To reflect the dynamic multi-modal sensor communication data extracted from the program into the construction of test case directly, the method proposed focuses on the generation technology assisted with the variation, and guides the generation of test case grammar specific for node x_i by combining with corresponding dynamic multi-modal sensor communication data. Algorithm 2 describes the specific process. The test case generation function makeTestCases considers protocol field fields, i.e. the element in set DIF(x_i) in Definition 1, rule constraint c and protocol G as the input, and the output is the set of test cases tcList. The key to the function is generating test cases by acquiring the efficient grammar of each node and the reversed grammar. Line 2 has only one valid grammar for protocol fields, i.e. deducing the grammar of each protocol field in the constraint condition according to parameters as the valid grammar of the node. The feasibility is the valid grammar applied to node x_i definitely is the subset of protocol grammar G, because according to Definition 3.2, i.e. in the constraint condition of Constraint(x_i), the valid grammar can apply to all the protocol fields in DIF(x_i). Line 3 means when the protocol field has much valid grammar, constructing much grammar through the combinations of the valid grammar and storing the grammar in the set of test cases. For instance, for node xi, there is DIF(x_i)={F_a,F_b}, and the valid grammar deduced in Constraint(x_i) is F_a=(0|1), F_b=2, and then the grammar combined is (F_a=0, F_b=2) and (F_a=1, F_b=2). Next, Lines 4~9 of algorithm reverse the valid grammar corresponding to each filed of valid grammar in the premise of meeting constraint condition Constraint(x_i), and then combine them with other fields’ valid grammar for fuzzified grammar and add the grammar to the set of test cases.

When there is no applicable test grammar found in DIF(x_i), the case data shall be generated through variation with methods like random bit flip, extreme substitution, boundary value substitution, and so on.

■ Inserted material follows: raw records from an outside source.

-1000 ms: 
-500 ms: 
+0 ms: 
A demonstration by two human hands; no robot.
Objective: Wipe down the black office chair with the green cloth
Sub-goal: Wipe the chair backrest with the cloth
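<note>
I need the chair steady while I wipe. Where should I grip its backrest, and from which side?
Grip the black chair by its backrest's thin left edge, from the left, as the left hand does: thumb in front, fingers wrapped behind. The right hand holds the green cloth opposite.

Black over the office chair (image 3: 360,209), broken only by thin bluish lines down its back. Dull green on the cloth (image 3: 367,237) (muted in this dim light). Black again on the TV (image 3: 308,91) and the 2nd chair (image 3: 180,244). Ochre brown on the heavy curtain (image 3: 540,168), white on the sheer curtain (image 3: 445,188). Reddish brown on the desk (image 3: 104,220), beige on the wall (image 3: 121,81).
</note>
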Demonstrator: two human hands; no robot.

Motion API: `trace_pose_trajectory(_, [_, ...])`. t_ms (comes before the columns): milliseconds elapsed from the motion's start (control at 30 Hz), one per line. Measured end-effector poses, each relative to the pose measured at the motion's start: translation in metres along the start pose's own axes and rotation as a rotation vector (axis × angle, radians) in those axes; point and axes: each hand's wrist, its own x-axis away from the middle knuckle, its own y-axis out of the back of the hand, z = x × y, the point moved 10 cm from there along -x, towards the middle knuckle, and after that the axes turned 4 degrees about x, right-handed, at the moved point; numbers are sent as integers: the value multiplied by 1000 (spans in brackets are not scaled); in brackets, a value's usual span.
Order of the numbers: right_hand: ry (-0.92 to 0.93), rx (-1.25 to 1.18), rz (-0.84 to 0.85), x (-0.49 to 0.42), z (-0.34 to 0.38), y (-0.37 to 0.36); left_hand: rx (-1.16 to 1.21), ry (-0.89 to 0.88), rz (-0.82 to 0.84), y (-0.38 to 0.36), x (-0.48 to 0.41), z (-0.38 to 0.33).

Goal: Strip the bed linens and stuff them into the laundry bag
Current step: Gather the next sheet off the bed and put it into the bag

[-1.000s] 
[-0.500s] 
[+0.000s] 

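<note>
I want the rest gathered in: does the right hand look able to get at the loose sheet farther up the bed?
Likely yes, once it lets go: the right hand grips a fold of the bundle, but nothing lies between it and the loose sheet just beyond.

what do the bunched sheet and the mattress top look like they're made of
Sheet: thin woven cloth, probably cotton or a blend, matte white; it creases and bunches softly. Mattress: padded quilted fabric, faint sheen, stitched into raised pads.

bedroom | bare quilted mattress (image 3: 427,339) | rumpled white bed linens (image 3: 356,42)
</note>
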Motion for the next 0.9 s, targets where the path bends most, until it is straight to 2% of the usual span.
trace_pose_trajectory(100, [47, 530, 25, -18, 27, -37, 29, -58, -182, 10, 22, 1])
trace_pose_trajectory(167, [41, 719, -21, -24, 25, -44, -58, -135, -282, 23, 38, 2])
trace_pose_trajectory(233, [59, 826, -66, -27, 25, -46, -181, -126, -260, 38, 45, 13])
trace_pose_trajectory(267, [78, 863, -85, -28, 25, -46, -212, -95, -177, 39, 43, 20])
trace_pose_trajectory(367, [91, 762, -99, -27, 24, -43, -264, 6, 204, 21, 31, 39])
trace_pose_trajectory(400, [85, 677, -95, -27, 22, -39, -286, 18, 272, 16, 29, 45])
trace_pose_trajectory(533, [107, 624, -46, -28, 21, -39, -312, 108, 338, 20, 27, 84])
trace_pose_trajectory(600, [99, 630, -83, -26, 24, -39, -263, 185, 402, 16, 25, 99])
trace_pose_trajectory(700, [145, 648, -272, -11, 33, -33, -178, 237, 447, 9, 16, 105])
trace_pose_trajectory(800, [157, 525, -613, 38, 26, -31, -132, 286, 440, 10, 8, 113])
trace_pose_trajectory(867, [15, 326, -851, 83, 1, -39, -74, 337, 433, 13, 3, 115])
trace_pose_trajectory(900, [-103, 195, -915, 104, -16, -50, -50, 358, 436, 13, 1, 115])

Algorithm 2. A Test Case Generation Algorithm Combined with Dynamic multi-modal sensor communication data

Input: Protocol Field fields, Rule Constraint c and Protocol Grammar G

Output: Set of Test Cases tcList

Function makeTestCases(fields, c, G)

tcList ← empty()
validGrams ← extractGrams(fields, c, G)
tcList ← combination (validGrams) ˄ c
for each g in validGrams do
fg ← ~g ˄ c
fuzzyGram ← fg ˄ (other g’in validGrams)
tcList.add(fuzzyGram);
end
return tcList

We use the Modbus protocol as an example. Figure 6 shows the simplified format of Modbus protocol. The fields include the protocol identity, the length of information, the field of function code, the start address, the end address, the data field determined according to function code and the CRC (Cyclic Redundancy Check). The figures in brackets represent the sizes of fields. The values of CRC calculation and other checksum algorithms as the mechanisms completing protocol communication are generally imbedded into protocol specifications to identify potential broken data. Although the verification mechanism of Modbus/TCP is realized in the transmission frame of TCP and the protocol formats don’t include the CRC, the CRC verification generally exists in Modbus RTU and other Industrial Internet protocols. If the CRC received by the program fails to match the CRC obtained through calculation, the data of corresponding case may be ignored directly. It is a very important mechanism to ensure security and functionality, but if CRC’s value is not updated when protocol fields change, the fuzz test shall be blocked, so the CRC is also considered as an important field.

Figure 7 describes some program codes processing protocol realization. Line 3 conditional branch of program checks whether the protocol identity meets specifications and verifies the validity of input message data. The protocol messages failing to meet specifications shall be abandoned directly without any processing. Line 8 is the CRC. Similarly, the messages failing to pass the check shall also be abandoned directly. If the conditional branches above are passed, the next operation is reading the function code. The example program only offers two typical function codes of Modbus protocol: reading and writing, i.e., function code 0x05 supported represents the writing operation, and 0x01 represents the reading operation. The example code has two bugs, and these anomalies shall be triggered only in the case of meeting specific conditional branches. Line 22 describes the typical heap overflow bug which means the program fails to check whether the size of data from the start address to the end address is consistent with the size of actual message and thus causes the problem of heap overflow when the length of data exceeds the size of actual data. Lines 24~26 are the bugs embedded deliberately, which shall be triggered only if a specific value (KEY) is written into a specific address (TRIG_POINT). We can see clearly that for the test case input, the bug may be triggered only through the protocol identity and CRC. It is difficult for the fuzz test method based on random variation which doesn’t know the grammar actually executed by the target protocol in the program and thus can’t reach the conditional branches may trigger the anomaly and also causes a lot of invalid test data. According to the algorithm above, we analyze the protocol input format in Figure 6 and the protocol program example in Figure 7. For the convenience of description, we call the protocol fields as I, L, F, S, E, D and C for short.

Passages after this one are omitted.